* **The task**
The records below hold a stretch from the line with "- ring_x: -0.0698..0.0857" through the line with "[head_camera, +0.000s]"; return exactly those lines, ends included, and nothing more.

(Source records)

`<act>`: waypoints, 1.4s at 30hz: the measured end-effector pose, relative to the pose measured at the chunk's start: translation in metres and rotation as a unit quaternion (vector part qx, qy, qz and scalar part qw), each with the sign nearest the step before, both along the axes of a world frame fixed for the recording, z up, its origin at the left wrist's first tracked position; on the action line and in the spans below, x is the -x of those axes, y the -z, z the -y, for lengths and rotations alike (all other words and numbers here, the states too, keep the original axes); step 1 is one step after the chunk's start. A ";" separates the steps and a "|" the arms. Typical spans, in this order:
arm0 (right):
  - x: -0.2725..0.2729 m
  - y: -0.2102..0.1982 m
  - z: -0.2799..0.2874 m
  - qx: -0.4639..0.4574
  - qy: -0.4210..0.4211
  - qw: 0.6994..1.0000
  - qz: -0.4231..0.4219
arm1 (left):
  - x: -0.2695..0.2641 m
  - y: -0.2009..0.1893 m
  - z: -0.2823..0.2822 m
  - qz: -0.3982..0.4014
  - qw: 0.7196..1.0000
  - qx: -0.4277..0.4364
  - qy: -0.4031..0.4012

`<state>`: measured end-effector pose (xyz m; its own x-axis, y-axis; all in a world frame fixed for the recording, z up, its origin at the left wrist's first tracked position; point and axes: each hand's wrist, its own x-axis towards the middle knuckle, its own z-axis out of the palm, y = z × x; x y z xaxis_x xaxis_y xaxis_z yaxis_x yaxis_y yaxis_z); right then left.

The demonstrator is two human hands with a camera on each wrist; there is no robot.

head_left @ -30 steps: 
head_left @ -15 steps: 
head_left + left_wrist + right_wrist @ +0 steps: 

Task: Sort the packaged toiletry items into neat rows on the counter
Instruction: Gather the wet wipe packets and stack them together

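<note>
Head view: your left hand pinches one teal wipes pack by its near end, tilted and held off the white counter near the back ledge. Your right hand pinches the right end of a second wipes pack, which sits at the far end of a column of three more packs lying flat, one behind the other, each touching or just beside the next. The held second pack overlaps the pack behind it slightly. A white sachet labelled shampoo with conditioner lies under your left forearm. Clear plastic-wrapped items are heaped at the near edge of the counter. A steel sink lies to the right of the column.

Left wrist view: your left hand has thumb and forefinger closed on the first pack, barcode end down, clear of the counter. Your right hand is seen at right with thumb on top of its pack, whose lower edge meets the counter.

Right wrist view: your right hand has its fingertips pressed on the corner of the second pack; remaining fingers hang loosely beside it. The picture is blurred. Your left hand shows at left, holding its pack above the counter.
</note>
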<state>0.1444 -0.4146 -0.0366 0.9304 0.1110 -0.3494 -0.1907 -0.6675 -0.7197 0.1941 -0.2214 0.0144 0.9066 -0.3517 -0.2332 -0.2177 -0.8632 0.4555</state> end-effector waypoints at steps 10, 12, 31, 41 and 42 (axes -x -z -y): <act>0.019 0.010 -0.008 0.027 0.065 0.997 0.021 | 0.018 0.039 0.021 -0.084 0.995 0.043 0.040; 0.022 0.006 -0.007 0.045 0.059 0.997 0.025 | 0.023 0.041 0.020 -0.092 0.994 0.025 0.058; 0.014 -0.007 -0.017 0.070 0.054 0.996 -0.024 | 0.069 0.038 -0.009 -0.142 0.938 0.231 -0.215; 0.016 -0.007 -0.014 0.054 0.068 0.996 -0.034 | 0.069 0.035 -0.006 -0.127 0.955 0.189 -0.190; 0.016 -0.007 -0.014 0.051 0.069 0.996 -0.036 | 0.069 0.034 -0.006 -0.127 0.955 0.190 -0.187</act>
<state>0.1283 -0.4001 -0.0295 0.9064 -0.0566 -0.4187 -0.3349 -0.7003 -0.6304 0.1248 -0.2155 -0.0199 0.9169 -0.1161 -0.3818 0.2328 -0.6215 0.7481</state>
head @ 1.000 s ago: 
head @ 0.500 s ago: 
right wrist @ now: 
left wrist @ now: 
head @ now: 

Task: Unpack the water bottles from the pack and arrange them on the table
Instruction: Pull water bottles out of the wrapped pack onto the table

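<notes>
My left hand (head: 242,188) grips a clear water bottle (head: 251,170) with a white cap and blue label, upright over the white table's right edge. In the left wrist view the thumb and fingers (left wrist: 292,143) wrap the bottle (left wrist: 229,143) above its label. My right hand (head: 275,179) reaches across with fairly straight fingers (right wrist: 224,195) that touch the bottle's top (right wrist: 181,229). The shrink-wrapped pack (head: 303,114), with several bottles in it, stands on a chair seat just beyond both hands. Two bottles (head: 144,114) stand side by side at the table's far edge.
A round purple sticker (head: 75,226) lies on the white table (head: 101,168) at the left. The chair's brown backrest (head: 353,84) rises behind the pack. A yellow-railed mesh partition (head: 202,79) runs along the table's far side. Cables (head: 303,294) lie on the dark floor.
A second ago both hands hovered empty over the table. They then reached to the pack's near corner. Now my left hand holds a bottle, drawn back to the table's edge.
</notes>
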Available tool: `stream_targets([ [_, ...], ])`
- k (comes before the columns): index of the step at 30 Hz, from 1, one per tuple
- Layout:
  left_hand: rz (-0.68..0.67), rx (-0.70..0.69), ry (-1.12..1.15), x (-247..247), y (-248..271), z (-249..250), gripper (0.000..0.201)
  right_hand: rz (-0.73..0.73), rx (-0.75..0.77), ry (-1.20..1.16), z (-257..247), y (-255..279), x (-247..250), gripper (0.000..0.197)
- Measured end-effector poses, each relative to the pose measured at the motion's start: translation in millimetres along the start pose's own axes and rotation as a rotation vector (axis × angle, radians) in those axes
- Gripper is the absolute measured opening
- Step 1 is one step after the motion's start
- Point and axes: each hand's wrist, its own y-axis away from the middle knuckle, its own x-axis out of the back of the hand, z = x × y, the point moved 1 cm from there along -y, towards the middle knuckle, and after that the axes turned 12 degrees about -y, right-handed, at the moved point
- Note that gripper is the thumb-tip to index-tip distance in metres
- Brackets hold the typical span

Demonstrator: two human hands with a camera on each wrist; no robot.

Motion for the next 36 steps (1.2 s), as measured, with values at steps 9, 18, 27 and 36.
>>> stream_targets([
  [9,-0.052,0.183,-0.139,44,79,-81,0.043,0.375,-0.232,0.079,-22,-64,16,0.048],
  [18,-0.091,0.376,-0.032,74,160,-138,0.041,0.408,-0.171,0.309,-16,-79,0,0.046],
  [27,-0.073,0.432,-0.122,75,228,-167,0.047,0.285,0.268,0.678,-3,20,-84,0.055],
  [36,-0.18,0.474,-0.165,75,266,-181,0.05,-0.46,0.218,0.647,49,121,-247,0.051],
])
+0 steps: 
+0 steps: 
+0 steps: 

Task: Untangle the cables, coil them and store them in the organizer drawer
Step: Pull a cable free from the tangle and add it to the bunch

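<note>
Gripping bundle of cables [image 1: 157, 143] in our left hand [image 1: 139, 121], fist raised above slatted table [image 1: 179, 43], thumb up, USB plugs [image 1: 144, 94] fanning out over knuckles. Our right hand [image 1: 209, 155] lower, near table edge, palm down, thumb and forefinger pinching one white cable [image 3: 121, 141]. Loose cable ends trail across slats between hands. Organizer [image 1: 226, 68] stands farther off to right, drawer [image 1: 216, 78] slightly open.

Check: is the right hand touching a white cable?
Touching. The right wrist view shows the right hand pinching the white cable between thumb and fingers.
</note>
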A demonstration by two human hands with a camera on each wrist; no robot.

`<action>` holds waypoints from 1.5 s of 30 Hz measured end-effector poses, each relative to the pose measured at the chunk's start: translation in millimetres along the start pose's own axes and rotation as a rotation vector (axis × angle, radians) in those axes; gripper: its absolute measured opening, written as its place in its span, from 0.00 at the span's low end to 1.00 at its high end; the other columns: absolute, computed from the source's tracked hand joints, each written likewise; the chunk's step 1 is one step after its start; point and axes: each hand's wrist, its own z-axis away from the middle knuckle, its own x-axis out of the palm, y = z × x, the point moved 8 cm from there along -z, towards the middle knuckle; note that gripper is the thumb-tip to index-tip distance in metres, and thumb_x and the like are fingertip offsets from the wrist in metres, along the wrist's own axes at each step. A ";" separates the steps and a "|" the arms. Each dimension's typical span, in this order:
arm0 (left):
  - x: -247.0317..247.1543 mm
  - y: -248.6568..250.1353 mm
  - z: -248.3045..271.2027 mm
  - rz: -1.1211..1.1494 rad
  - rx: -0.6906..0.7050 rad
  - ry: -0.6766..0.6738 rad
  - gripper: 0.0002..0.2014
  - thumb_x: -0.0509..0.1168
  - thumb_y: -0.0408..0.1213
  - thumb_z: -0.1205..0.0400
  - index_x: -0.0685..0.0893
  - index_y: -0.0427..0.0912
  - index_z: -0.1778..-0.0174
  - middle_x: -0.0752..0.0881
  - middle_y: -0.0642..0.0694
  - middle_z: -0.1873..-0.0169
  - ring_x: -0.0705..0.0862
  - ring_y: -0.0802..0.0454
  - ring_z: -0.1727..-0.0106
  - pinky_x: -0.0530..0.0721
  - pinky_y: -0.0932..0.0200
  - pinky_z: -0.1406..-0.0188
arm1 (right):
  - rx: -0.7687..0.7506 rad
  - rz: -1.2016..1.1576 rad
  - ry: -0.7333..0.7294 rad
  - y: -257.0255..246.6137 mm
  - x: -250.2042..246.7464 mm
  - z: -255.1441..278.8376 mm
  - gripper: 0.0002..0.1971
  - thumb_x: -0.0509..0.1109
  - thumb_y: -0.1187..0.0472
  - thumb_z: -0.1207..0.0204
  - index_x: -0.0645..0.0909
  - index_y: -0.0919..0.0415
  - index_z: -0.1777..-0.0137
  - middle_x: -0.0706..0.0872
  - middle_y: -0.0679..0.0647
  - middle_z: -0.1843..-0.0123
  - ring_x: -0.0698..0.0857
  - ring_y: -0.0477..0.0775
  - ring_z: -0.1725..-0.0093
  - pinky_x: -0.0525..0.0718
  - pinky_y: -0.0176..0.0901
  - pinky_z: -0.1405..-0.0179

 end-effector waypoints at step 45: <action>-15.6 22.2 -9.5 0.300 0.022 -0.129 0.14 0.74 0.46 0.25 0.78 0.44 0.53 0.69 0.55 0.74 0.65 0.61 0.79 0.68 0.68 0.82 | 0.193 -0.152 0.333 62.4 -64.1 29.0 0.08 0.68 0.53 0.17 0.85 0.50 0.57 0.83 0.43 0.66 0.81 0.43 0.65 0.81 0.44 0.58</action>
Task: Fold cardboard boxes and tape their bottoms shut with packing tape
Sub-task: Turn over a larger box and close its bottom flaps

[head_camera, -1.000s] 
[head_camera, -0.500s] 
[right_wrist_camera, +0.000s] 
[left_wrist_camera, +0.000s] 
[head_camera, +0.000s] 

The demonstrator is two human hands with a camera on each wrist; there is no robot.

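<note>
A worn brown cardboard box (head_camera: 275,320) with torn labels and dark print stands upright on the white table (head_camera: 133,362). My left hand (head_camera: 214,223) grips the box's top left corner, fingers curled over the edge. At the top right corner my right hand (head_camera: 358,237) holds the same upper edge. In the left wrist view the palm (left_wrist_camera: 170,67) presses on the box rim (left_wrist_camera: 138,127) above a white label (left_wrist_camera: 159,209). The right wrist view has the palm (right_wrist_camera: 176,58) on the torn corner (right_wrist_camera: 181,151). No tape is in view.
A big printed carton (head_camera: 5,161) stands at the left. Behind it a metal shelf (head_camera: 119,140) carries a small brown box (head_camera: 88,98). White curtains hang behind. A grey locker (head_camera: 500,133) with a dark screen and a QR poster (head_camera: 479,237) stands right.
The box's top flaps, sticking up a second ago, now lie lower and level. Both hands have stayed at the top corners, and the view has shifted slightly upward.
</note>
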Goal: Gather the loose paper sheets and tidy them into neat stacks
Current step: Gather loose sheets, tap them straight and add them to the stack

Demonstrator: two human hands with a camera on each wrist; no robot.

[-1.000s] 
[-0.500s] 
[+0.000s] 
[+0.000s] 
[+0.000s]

* **Final answer**
  - ring_x: -0.0698..0.0857
  - ring_y: -0.0477..0.0775
  - ring_z: -0.1725..-0.0093
  - pinky_x: -0.0525..0.0718
  - pinky_y: -0.0176..0.0901
  - pinky_z: -0.1405..-0.0179

 end-effector waypoints at step 45: <action>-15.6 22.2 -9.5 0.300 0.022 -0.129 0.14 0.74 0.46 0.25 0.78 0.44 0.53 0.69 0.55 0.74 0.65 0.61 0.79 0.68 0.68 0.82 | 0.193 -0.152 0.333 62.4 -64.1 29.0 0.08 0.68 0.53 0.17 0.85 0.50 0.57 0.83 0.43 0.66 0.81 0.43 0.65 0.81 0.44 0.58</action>
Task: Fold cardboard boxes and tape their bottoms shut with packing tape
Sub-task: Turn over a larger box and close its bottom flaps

[head_camera, -1.000s] 
[head_camera, -0.500s] 
[right_wrist_camera, +0.000s] 
[left_wrist_camera, +0.000s] 
[head_camera, +0.000s] 

Nothing else goes in the answer.